---------- Provided data
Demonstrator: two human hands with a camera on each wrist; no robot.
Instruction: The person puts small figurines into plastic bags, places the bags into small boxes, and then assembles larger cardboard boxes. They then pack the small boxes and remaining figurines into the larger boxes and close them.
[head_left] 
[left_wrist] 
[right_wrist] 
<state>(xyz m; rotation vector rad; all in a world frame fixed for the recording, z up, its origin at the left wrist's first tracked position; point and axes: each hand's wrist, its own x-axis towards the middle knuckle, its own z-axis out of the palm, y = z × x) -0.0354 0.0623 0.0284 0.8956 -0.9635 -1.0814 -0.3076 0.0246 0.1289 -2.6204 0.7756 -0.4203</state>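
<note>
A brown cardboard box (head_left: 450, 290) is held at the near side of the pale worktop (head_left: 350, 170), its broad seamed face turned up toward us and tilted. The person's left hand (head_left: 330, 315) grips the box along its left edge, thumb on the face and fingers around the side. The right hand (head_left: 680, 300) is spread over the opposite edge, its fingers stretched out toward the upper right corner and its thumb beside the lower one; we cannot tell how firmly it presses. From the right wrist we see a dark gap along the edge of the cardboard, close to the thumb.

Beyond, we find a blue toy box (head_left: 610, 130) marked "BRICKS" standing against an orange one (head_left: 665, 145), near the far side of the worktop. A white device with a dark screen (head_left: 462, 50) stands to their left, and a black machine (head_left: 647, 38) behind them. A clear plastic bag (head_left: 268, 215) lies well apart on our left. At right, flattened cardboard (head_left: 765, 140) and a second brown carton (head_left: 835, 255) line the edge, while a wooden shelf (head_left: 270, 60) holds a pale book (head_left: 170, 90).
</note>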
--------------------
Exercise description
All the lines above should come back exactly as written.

Written reply
Demonstrator: two human hands with a camera on each wrist; no robot.
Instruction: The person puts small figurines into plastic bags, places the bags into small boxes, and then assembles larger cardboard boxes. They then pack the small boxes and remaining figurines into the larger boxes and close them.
[head_left] 
[left_wrist] 
[right_wrist] 
<state>(xyz m; rotation vector rad; all in a world frame fixed for the recording, z up, its origin at the left wrist's first tracked position; point and axes: each hand's wrist, its own x-axis towards the middle knuckle, its own z-axis out of the palm, y = z × x) -0.0354 0.0623 0.0284 0.8956 -0.9635 -1.0814 -0.3076 0.0246 0.1289 -2.6204 0.7756 -0.4203</state>
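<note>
A brown cardboard box (head_left: 450, 290) is held at the near side of the pale worktop (head_left: 350, 170), its broad seamed face turned up toward us and tilted. The person's left hand (head_left: 330, 315) grips the box along its left edge, thumb on the face and fingers around the side. The right hand (head_left: 680, 300) is spread over the opposite edge, its fingers stretched out toward the upper right corner and its thumb beside the lower one; we cannot tell how firmly it presses. From the right wrist we see a dark gap along the edge of the cardboard, close to the thumb.

Beyond, we find a blue toy box (head_left: 610, 130) marked "BRICKS" standing against an orange one (head_left: 665, 145), near the far side of the worktop. A white device with a dark screen (head_left: 462, 50) stands to their left, and a black machine (head_left: 647, 38) behind them. A clear plastic bag (head_left: 268, 215) lies well apart on our left. At right, flattened cardboard (head_left: 765, 140) and a second brown carton (head_left: 835, 255) line the edge, while a wooden shelf (head_left: 270, 60) holds a pale book (head_left: 170, 90).
</note>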

The full output has been given.